------ SUPPLIED INFORMATION ------
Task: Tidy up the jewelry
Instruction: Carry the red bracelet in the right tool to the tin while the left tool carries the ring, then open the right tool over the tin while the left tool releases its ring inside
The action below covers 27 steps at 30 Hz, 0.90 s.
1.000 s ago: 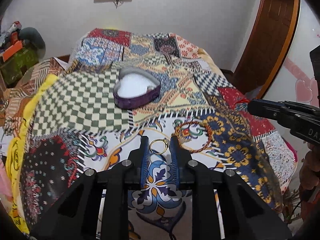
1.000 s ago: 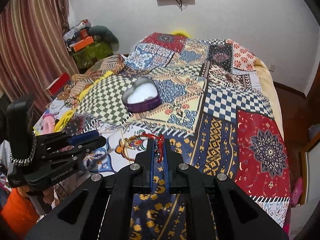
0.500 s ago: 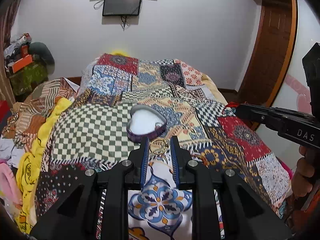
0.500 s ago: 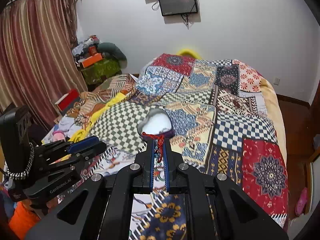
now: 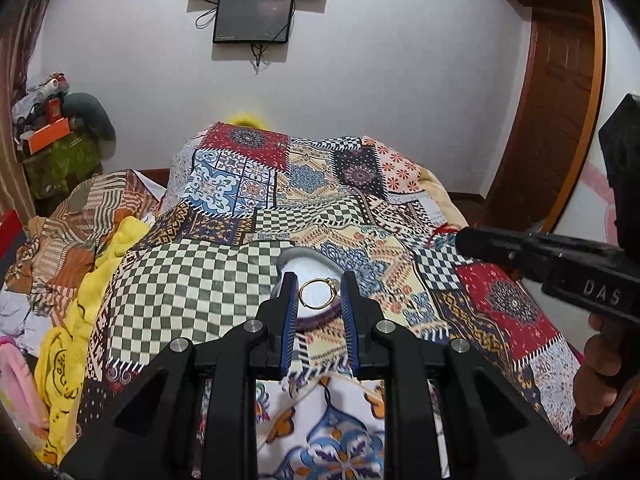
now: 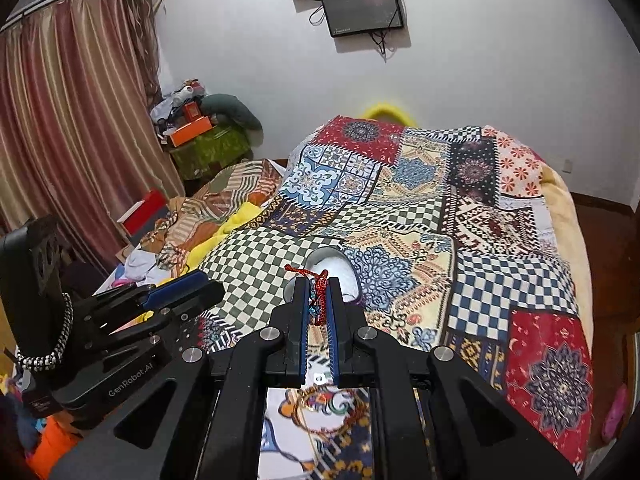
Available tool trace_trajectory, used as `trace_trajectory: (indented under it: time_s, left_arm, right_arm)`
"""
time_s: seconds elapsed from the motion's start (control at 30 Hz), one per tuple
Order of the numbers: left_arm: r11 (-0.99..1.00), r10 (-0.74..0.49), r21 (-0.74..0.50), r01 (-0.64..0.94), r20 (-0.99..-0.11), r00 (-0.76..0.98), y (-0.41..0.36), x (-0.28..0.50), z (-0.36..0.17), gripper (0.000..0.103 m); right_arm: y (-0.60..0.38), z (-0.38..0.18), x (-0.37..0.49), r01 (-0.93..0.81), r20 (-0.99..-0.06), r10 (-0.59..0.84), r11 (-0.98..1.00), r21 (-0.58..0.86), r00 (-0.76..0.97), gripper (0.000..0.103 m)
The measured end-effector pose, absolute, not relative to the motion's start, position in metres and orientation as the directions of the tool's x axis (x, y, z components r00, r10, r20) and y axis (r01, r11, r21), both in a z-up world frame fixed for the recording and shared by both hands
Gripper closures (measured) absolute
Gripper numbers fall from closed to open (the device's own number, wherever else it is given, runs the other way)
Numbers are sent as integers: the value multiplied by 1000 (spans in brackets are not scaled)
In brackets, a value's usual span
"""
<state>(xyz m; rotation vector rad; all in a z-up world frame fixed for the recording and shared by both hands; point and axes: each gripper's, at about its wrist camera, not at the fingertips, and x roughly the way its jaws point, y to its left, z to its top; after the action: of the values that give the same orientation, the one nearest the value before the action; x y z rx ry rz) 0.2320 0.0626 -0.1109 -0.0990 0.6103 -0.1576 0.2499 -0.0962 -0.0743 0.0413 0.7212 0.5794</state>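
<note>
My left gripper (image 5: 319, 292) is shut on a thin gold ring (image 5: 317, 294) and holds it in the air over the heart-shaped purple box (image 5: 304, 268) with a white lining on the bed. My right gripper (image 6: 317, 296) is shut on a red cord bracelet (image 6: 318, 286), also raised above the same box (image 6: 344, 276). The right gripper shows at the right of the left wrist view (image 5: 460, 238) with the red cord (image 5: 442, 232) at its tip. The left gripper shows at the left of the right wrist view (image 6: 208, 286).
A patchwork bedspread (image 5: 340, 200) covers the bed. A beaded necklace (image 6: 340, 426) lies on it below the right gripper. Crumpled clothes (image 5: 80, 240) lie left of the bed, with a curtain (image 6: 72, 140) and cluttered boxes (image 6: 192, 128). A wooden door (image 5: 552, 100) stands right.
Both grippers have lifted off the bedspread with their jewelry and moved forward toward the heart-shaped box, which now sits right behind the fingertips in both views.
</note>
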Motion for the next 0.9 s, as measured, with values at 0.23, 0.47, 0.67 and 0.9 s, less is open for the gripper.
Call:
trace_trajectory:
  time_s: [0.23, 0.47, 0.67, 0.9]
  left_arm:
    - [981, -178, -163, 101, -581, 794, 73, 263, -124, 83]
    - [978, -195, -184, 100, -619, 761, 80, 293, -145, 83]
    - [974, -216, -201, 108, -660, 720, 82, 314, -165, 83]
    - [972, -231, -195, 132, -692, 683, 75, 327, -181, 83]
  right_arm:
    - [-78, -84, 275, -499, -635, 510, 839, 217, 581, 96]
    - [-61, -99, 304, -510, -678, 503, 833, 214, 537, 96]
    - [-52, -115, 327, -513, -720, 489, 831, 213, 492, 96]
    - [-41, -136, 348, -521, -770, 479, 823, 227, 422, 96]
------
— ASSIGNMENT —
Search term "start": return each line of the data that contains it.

— THE COMPLETED TASK —
time_s: seconds elapsed from the motion's start (control at 30 Hz), one per tuple
The measured end-effector pose, absolute, not relative to the motion's start, position in metres and orientation as the directions of the tool's x axis (x, y, z components r00, r10, r20) and y axis (r01, r11, r21), both in a z-up world frame fixed for the recording and shared by both hands

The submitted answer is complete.